▸ **Task objective**
Below are records; reproduce exactly the lines from the one that has "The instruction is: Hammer" through the one that has "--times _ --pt", ends included, and nothing more.

..............................

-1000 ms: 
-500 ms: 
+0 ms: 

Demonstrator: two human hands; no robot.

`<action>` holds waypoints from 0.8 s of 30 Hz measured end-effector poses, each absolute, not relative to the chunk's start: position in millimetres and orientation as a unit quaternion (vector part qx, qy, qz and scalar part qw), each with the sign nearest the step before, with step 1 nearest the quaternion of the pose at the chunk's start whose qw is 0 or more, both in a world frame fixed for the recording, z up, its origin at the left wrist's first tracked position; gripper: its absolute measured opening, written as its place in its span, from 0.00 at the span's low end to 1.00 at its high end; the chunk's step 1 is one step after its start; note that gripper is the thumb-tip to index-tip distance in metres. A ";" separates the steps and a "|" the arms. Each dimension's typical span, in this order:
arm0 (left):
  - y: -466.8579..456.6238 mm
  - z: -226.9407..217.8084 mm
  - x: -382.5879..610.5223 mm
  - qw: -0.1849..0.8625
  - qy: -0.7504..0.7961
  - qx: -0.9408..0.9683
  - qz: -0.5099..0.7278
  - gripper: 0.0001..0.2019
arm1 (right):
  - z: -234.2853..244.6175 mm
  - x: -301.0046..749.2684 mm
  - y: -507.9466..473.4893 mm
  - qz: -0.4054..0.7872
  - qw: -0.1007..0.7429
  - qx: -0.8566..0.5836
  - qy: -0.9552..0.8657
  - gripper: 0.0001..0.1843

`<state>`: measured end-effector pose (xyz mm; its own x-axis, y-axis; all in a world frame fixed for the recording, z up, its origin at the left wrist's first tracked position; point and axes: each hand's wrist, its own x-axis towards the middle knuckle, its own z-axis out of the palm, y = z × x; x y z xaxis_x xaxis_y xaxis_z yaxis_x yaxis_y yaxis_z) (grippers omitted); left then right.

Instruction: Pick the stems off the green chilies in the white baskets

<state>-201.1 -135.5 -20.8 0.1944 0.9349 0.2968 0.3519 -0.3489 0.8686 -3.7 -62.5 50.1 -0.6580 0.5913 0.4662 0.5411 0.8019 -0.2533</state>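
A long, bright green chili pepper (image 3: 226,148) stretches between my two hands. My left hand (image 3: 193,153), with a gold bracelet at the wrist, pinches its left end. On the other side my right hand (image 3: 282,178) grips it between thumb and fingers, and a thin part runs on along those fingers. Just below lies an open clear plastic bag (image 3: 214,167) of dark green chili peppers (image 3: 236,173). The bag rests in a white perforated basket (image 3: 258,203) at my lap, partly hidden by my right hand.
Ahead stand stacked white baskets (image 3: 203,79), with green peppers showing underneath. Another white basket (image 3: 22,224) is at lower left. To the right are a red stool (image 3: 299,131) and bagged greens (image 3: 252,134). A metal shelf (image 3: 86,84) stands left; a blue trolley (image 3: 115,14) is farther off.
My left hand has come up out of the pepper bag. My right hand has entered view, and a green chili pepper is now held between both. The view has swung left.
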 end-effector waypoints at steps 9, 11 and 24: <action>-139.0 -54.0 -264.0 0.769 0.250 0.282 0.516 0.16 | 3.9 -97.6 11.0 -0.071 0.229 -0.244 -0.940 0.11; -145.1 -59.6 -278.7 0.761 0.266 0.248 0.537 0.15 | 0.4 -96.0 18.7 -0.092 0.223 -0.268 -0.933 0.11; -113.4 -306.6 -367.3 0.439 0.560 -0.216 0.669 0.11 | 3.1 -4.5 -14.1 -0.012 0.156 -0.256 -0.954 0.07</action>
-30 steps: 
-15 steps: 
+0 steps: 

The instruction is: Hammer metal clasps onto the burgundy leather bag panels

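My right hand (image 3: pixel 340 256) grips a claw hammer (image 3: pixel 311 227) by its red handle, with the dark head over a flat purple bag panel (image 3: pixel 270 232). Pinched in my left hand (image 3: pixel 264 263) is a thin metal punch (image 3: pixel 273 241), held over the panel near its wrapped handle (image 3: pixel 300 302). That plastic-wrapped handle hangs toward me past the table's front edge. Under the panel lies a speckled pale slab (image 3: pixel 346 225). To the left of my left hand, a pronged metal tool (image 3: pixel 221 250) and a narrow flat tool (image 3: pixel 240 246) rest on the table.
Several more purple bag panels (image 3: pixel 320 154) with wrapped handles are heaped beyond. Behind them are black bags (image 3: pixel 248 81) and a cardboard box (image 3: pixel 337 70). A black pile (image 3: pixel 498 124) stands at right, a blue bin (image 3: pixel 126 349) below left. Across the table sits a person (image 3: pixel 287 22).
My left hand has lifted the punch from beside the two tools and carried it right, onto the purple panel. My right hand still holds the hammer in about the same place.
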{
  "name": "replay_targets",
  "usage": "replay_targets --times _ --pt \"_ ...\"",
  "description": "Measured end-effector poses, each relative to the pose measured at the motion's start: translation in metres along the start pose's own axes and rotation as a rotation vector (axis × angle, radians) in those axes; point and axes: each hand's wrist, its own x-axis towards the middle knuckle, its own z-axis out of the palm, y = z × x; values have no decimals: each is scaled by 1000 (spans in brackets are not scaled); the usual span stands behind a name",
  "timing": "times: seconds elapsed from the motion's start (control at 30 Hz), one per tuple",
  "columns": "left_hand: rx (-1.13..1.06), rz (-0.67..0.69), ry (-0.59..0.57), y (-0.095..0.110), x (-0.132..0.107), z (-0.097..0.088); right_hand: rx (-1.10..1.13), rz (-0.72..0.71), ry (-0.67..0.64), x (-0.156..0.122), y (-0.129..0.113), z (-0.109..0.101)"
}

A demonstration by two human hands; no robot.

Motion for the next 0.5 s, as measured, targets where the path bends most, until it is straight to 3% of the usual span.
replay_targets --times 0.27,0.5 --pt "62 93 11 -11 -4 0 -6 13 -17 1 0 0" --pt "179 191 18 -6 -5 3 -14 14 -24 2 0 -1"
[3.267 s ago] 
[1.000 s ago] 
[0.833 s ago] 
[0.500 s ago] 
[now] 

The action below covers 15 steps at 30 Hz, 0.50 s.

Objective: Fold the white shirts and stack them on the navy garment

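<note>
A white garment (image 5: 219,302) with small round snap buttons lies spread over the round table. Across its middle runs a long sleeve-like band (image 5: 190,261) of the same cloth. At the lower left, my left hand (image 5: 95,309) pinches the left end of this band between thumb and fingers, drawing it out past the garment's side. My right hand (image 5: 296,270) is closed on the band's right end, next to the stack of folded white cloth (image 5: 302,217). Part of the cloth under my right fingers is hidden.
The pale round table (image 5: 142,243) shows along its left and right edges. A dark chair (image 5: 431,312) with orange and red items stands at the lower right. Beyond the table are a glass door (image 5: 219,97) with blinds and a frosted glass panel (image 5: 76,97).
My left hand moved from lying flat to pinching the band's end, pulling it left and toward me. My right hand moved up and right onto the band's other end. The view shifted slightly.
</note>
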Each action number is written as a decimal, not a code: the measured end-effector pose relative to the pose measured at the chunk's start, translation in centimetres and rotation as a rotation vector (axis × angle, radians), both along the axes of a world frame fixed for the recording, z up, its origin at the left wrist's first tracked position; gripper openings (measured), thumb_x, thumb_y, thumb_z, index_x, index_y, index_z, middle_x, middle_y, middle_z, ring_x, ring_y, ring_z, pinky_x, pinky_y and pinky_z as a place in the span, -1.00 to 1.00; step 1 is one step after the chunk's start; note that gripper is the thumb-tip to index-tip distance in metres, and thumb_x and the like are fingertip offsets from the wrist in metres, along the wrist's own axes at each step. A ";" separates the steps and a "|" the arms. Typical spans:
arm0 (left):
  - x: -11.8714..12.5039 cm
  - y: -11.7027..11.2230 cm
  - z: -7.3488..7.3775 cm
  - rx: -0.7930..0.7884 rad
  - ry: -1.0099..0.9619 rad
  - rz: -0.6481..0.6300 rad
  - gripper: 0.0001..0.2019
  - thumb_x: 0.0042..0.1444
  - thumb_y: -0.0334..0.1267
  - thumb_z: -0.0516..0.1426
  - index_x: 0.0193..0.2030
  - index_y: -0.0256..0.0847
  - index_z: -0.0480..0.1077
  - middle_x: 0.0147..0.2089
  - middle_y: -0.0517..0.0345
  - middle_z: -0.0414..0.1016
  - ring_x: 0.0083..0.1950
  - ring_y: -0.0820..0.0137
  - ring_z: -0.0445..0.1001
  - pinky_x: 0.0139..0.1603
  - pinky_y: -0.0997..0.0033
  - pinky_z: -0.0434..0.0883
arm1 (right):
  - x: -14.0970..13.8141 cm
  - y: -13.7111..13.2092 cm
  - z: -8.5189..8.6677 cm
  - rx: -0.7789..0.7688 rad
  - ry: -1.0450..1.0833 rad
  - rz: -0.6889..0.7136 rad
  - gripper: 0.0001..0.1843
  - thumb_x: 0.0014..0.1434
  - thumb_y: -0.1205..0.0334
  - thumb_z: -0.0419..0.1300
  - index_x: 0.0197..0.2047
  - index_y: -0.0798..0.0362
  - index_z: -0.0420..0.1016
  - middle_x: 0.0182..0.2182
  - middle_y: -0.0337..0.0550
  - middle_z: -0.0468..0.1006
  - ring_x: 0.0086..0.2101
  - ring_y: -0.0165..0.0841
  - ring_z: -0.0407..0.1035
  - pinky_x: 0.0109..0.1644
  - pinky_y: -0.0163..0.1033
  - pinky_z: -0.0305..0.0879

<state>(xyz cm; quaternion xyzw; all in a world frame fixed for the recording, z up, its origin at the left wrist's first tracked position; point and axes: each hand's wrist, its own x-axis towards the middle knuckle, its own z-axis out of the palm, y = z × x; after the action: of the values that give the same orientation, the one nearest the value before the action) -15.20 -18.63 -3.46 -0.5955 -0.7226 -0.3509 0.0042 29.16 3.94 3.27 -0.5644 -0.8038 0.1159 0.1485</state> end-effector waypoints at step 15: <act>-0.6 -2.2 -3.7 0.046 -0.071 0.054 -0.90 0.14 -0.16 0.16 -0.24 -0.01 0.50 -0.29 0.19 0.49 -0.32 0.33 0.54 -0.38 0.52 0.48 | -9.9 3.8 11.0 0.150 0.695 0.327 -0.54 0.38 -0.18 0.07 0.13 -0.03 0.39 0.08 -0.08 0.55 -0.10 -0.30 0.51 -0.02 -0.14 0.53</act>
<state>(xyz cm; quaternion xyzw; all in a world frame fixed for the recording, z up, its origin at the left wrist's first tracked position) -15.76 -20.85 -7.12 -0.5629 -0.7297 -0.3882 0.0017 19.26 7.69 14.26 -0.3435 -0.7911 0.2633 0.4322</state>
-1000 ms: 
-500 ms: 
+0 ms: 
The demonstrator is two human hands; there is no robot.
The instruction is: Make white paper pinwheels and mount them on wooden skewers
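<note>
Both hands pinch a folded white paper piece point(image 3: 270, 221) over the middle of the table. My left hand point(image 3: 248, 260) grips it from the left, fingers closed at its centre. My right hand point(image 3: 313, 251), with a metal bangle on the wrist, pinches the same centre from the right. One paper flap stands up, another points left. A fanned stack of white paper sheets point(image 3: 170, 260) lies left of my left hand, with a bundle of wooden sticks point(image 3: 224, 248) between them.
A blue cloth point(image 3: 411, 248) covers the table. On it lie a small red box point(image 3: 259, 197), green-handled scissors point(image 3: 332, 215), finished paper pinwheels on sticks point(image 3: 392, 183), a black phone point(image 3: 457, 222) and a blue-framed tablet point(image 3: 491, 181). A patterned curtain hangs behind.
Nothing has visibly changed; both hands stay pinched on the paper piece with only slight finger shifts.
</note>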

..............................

▸ **Written answer**
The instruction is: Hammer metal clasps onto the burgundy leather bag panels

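My right hand (image 3: pixel 340 256) grips a claw hammer (image 3: pixel 311 227) by its red handle, with the dark head over a flat purple bag panel (image 3: pixel 270 232). Pinched in my left hand (image 3: pixel 264 263) is a thin metal punch (image 3: pixel 273 241), held over the panel near its wrapped handle (image 3: pixel 300 302). That plastic-wrapped handle hangs toward me past the table's front edge. Under the panel lies a speckled pale slab (image 3: pixel 346 225). To the left of my left hand, a pronged metal tool (image 3: pixel 221 250) and a narrow flat tool (image 3: pixel 240 246) rest on the table.
Several more purple bag panels (image 3: pixel 320 154) with wrapped handles are heaped beyond. Behind them are black bags (image 3: pixel 248 81) and a cardboard box (image 3: pixel 337 70). A black pile (image 3: pixel 498 124) stands at right, a blue bin (image 3: pixel 126 349) below left. Across the table sits a person (image 3: pixel 287 22).
My left hand has lifted the punch from beside the two tools and carried it right, onto the purple panel. My right hand still holds the hammer in about the same place.
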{
  "name": "replay_targets",
  "usage": "replay_targets --times _ --pt \"_ ...\"",

That was the complete answer.